La suya, es una historia de constantes pérdidas. Desde el siglo XIX hasta la llegada al poder en 1970 de Salvador Allende, estas personas fueron marginadas y expulsadas de sus territorios. Pero durante el Gobierno del socialista pudieron comenzar un breve proceso de recuperación de tierras que finalizó en 1973 con el golpe de Estado del comandante Augusto Pinochet y la instauración de la dictadura.

Tras esto volvió la persecución y la pérdida de tierras en favor de empresas privadas que pretendían explotar recursos naturales. La dictadura en Chile prevaleció por 16 años hasta que fue depuesto Pinochet y en la década de 1990 se retomó la democracia.

Con la transición democrática en Chile vinieron las primeras promesas para reconocer a las minorías indígenas del país. Promesas que nunca llegaron a materializarse.

La democracia chilena no respondió a las reclamaciones mapuches

Durante el mandato del conservador Patricio Aylwin, político que sucedió a Pinochet en el cargo de presidente, se intentó que los pueblos indígenas se adhirieran a la renovación política del país a cambio de reconocimiento, respeto a su cultura y desarrollo, pero no todos los representantes de estas minorías se quisieron sumar, al desconfiar del oficialismo.

Una desconfianza que tenía una justificación ya que, a mediados de la década de 1990, comenzaron los primeros enfrentamientos debido a que el Estado otorgó la licencia para construir dos represas hidroeléctricas sobre el río Bío Bío que inundaron cientos de hectáreas de territorio mapuche y obligaron a desplazar a decenas de familias.

Los primeros años de la década de los 2000 fueron los más convulsos. Bajo el Gobierno del progresista de Ricardo Lagos, la represión policial a las protestas mapuches aumentó y aparecieron los primeros fallecidos. Decenas de mapuches fueron detenidos y juzgados en procesos opacos que fueron muy criticados por Naciones Unidas y los abogados de estas comunidades.

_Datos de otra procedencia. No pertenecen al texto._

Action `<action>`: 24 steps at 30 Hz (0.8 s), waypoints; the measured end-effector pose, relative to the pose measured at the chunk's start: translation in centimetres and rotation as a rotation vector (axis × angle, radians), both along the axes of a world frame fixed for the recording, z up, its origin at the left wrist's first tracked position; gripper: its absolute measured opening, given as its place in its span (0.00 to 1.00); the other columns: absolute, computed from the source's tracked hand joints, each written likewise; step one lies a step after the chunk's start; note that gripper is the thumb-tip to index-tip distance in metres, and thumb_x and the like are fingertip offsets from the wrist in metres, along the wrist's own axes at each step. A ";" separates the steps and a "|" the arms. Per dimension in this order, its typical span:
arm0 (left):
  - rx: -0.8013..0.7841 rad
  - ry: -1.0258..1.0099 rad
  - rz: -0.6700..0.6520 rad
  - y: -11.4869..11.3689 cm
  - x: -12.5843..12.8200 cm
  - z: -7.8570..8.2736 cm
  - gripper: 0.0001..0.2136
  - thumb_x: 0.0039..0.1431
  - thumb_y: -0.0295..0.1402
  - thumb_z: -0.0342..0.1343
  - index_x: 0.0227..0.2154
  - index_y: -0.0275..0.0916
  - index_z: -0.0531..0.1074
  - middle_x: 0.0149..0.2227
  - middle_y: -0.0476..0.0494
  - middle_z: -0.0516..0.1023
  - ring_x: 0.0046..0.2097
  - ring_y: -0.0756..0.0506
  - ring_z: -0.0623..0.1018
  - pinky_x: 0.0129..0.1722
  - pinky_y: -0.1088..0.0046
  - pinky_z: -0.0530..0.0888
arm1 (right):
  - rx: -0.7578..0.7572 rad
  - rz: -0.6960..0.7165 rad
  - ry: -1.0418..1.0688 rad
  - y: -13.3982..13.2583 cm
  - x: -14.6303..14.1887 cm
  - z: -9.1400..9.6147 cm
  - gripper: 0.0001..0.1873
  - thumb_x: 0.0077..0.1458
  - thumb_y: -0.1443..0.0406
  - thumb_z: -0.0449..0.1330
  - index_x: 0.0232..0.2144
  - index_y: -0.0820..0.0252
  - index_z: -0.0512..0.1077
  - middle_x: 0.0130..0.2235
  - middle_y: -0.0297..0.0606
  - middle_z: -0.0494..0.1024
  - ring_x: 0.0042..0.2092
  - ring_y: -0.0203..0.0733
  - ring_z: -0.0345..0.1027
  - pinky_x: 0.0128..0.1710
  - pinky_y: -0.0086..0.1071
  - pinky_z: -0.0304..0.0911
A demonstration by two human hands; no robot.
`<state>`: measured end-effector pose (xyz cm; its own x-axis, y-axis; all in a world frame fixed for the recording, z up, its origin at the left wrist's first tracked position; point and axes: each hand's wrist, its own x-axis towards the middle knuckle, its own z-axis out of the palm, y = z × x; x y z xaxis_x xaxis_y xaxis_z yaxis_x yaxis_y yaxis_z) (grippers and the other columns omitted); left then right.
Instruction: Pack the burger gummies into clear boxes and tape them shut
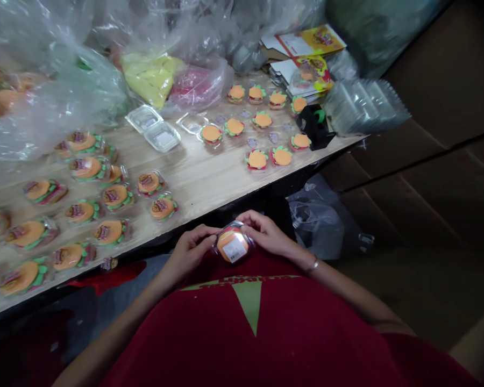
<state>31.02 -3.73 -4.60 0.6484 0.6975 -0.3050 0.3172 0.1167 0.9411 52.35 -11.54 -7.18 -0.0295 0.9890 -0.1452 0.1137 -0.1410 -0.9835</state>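
Note:
Close to my body, in front of the table edge, I hold a clear plastic clamshell pack (232,244) with a toy burger inside. A white barcode label faces up on it. My left hand (194,244) pinches the pack's left side between thumb and fingers. On the other side, my right hand (264,231) grips the upper right edge, its fingers curled over the rim. Nearest on the table are packed toy burgers (164,207) at left, with printed stickers on them, and unstickered toy burgers (257,159) at right, some on open clamshells.
An open clamshell (154,128) lies mid-table. A black tape dispenser (316,128) stands by the right edge, beside stacked clear clamshells (365,105) and printed cardboard boxes (306,43). Plastic bags (64,102) with yellow and pink pieces line the back. Brown cartons (427,193) stand at right.

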 end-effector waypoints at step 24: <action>0.081 -0.050 0.123 -3.0 1.0 -3.2 0.13 0.57 0.43 0.53 0.35 0.37 0.71 0.29 0.47 0.70 0.32 0.47 0.70 0.33 0.70 0.66 | -0.024 0.132 -0.314 1.3 0.9 0.6 0.19 0.53 0.48 0.53 0.19 0.49 0.68 0.23 0.39 0.71 0.28 0.49 0.68 0.28 0.40 0.63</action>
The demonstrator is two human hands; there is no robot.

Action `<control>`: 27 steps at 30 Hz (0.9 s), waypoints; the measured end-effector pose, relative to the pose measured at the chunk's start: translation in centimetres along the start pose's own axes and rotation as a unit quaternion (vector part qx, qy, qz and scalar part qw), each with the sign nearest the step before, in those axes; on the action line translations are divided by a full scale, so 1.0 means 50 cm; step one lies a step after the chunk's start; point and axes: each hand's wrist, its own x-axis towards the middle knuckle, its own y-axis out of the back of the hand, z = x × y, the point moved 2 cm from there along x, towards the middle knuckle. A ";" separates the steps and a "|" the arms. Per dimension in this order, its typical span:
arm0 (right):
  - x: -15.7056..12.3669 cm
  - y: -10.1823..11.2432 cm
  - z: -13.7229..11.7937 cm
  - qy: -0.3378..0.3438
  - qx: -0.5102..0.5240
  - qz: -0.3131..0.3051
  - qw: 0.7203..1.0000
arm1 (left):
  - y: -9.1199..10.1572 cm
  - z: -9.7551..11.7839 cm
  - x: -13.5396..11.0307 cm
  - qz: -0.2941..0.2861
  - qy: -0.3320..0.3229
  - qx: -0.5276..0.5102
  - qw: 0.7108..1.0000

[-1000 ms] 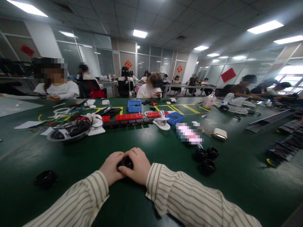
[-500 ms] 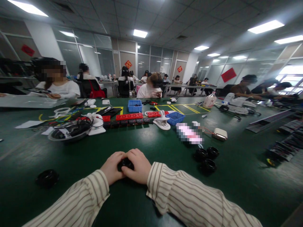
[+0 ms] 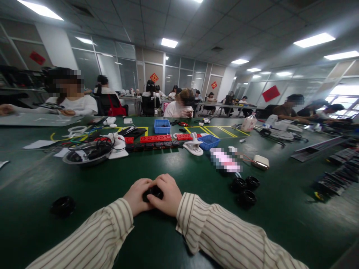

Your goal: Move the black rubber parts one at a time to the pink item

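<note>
Both my hands are wrapped round one round, glossy black ring-shaped part [image 3: 155, 192] just above or on the green table; whether it touches the top I cannot tell. My left hand [image 3: 137, 197] is closed on its left side. Over its far and right sides curl the fingers of my right hand [image 3: 167, 194], with the thumb along the near edge. Much of the part is hidden by the fingers. A similar black ring-shaped part [image 3: 63, 206] lies off to the left, and three more black ring-shaped parts [image 3: 246, 198] sit clustered to the right.
Farther back on the green table [image 3: 174, 164] are a bowl of cables [image 3: 86, 158], a red-and-black strip [image 3: 155, 144], a white clip stand [image 3: 194, 145] and two blue bins [image 3: 162, 127]. A phone-like item [image 3: 226, 160] lies at right. People sit beyond and alongside.
The view has turned slightly, so the table things appear shifted a little to the right. Both hands stay round the same black part, with only a slight movement.
</note>
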 end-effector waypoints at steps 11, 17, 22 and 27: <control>-0.003 0.008 -0.005 0.065 0.031 -0.005 0.997 | -0.008 0.000 -0.005 0.003 -0.014 0.022 1.000; -0.001 0.000 0.002 -0.003 -0.025 -0.011 1.000 | -0.006 0.015 -0.004 0.005 0.017 0.062 0.998; 0.001 0.005 -0.007 0.046 -0.001 -0.015 0.999 | 0.002 0.022 0.000 -0.004 -0.002 0.000 1.000; -0.004 0.003 -0.013 0.120 0.039 -0.050 0.991 | -0.002 0.019 -0.002 -0.029 -0.030 -0.042 0.998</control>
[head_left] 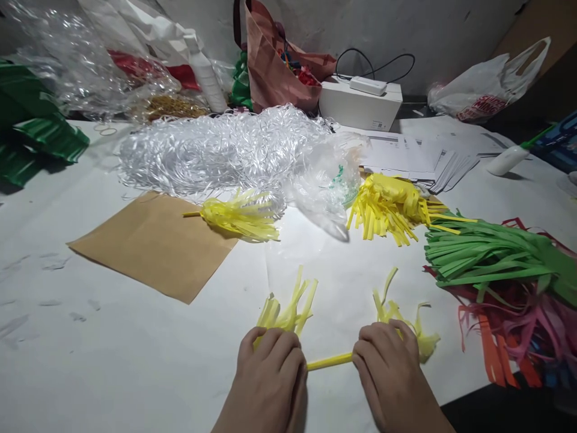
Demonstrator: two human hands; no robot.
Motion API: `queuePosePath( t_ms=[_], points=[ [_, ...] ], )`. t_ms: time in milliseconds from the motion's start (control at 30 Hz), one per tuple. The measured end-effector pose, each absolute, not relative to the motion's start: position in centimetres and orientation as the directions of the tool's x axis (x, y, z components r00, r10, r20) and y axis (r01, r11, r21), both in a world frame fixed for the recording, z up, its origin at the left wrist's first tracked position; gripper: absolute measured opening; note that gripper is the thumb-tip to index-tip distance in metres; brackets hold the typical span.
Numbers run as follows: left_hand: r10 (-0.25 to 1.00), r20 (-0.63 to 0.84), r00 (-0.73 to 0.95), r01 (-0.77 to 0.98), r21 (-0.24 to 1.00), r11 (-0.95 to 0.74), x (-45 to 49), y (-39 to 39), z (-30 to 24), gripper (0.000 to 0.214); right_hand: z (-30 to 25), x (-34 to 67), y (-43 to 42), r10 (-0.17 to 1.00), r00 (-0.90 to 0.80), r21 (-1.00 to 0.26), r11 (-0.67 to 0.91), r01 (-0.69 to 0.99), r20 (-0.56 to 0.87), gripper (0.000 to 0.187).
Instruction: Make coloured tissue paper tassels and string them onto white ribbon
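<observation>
Low in the head view, both hands grip a yellow paper tassel [329, 361] whose middle is twisted into a thin cord. My left hand [273, 373] is closed around the cord's left part, and loose yellow strips fan out beyond its fingers. On the other side, my right hand [390, 367] is closed on the right part, with more fringe spreading past the knuckles. The twisted cord shows between the hands, just above the white table surface [135, 373]. Farther back, a finished-looking yellow tassel [241, 216] lies partly on a brown paper sheet [157, 246].
Yellow fringed paper [390, 204], green fringed paper [491, 249] and red and pink strips [514, 331] lie at the right. A heap of white shredded ribbon [216, 150] spreads across the back. Behind it stand a pink bag [270, 66] and white box [360, 105]. A glue bottle [508, 160] lies far right.
</observation>
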State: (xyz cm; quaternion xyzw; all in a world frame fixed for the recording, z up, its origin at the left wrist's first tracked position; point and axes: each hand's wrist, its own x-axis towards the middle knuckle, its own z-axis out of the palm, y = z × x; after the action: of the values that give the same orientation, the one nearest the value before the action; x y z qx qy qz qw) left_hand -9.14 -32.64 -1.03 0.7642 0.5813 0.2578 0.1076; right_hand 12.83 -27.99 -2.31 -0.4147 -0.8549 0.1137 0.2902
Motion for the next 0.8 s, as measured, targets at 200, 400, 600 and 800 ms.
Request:
queuePosePath(
  t_ms=[200, 400, 600, 800],
  points=[
    [0.93, 0.259, 0.263, 0.89, 0.308, -0.337, -8.8, -32.3, -0.6, 0.023, -2.0, 11.8, -28.1, 0.777, -0.428, -0.413, 0.616, 0.671, 0.462, 0.028],
    [0.837, 0.405, 0.369, 0.84, 0.24, -0.487, -8.1, -32.0, -1.6, 0.035, -2.4, 11.2, -27.9, 0.55, -0.643, -0.234, 0.826, 0.513, 0.532, 0.031],
    [0.898, 0.274, 0.344, 0.796, 0.422, -0.433, -8.4, -31.0, -0.8, 0.029, -2.4, 10.9, -27.2, 0.497, -0.698, -0.15, 0.854, 0.497, 0.515, 0.034],
    [0.937, -0.148, 0.318, 0.333, 0.942, 0.036, -9.1, -31.4, 2.1, 0.02, 1.2, 11.7, -26.3, 0.25, -0.646, 0.022, 0.924, 0.382, 0.721, 0.033]
  ],
)
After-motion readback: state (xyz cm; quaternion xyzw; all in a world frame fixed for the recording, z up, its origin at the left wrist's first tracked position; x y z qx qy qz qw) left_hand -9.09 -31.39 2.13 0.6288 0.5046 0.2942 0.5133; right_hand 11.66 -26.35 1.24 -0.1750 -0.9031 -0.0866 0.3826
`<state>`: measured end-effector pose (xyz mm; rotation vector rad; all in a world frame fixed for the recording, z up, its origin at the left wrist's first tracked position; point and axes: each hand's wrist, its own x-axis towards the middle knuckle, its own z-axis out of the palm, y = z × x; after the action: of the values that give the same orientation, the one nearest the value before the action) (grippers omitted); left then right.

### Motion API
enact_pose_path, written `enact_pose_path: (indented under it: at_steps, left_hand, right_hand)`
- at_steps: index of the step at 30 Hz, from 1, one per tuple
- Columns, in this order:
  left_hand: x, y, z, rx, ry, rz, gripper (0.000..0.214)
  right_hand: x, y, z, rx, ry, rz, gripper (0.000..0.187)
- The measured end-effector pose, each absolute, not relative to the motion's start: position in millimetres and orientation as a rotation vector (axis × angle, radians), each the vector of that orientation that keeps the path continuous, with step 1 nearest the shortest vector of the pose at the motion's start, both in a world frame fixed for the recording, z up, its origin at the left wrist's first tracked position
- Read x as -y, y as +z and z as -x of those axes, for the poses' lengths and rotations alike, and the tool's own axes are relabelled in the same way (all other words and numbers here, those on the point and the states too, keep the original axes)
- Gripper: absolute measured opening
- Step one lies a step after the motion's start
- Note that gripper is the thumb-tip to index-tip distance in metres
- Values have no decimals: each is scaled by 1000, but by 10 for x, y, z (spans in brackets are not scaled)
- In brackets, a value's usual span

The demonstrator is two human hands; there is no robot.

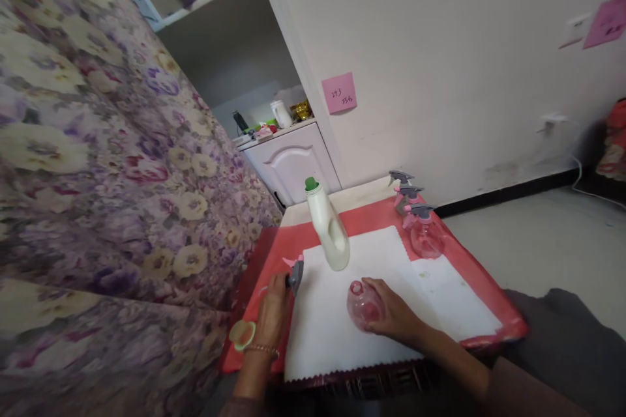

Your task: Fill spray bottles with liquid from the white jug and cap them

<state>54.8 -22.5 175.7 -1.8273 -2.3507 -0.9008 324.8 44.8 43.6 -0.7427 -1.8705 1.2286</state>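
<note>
My right hand (394, 314) is wrapped round an open-necked pink clear spray bottle (360, 303) that stands on the white cloth (342, 313). My left hand (272, 313) is closed on a grey and pink spray trigger head (295, 272) at the cloth's left edge. A white jug with a green cap (328, 228) stands just behind the two hands. At the back right of the red table top (482, 273) are a few more pink spray bottles with grey triggers (423, 231).
A flowered curtain or cover (98, 163) fills the left side. A white cupboard (293, 159) with small items on top stands behind the table, under a shelf. A pink note (339, 92) sticks on the wall. Grey floor lies to the right.
</note>
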Motion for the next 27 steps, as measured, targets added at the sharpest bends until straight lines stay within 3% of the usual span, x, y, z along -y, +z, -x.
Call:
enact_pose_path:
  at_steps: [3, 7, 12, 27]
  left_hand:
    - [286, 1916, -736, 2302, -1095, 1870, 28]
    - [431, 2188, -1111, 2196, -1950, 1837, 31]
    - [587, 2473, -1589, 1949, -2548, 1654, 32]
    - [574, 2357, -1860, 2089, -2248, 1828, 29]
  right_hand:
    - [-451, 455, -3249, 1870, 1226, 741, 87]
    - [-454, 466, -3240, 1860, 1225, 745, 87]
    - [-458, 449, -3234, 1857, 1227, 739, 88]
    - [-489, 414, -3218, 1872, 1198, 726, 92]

La ley antiterrorista fue la respuesta del Estado chileno

Este sentimiento de amenaza generó dentro de los mapuches la creación de grupos que se alzaron en armas. Es así como nació la Coordinadora Arauco Malleco, una organización que atacó a particulares y multinacionales que pusieran en peligro la recuperación de tierras o sobreexplotaran los recursos naturales de la zona. El Estado chileno no se quedó de brazos cruzados. Al contrario, los persiguió durante años bajo la ley de antiterrorismo usada durante la dictadura de Augusto Pinochet.

Los mapuches que cayeron en prisión denunciaron numerosas vejaciones tras las rejas, incluso durante el Gobierno de la actual alta comisionada de las Naciones Unidas para los Derechos Humanos, Michelle Bachelet. Los mapuches hechos prisioneros consideraban que no se les debía aplicar la ley antiterrorista y la acumulación de procesos para ampliar sus condenas. Por lo que, muchos de ellos comenzaron una huelga de hambre entre el 2010 y el 2011 para ejercer presión contra el primer Gobierno del conservador Sebastián Piñera.

Independientemente del color político del Gobierno, los mapuches siguieron viéndose atacados por el Estado, que nunca abandonó la explotación de recursos.

Esta situación ha hecho que su lucha por las tierras se mantenga. Las explotaciones mineras y forestales han dado mucha riqueza a multinacionales como Endesa, o Codelco, pero no han evitado que La Araucanía y Bío Bío sean de las regiones más pobres de Chile.

Desde 2018, con la vuelta al poder de otro mandato de Sebastián Piñera, los ataques a camioneros e infraestructuras se multiplicaron y sus demandas se sumaron a las de los millones de chilenos que salieron a las calles a protestar en octubre de 2019.

Ahora, las esperanzas están depositadas en la constituyente chilena, presidida por la activista mapuche Elisa Loncón. Una oportunidad única para cumplir las reivindicaciones mapuches y así calmar un conflicto histórico que se avivó a pocas semanas de los comicios presidenciales.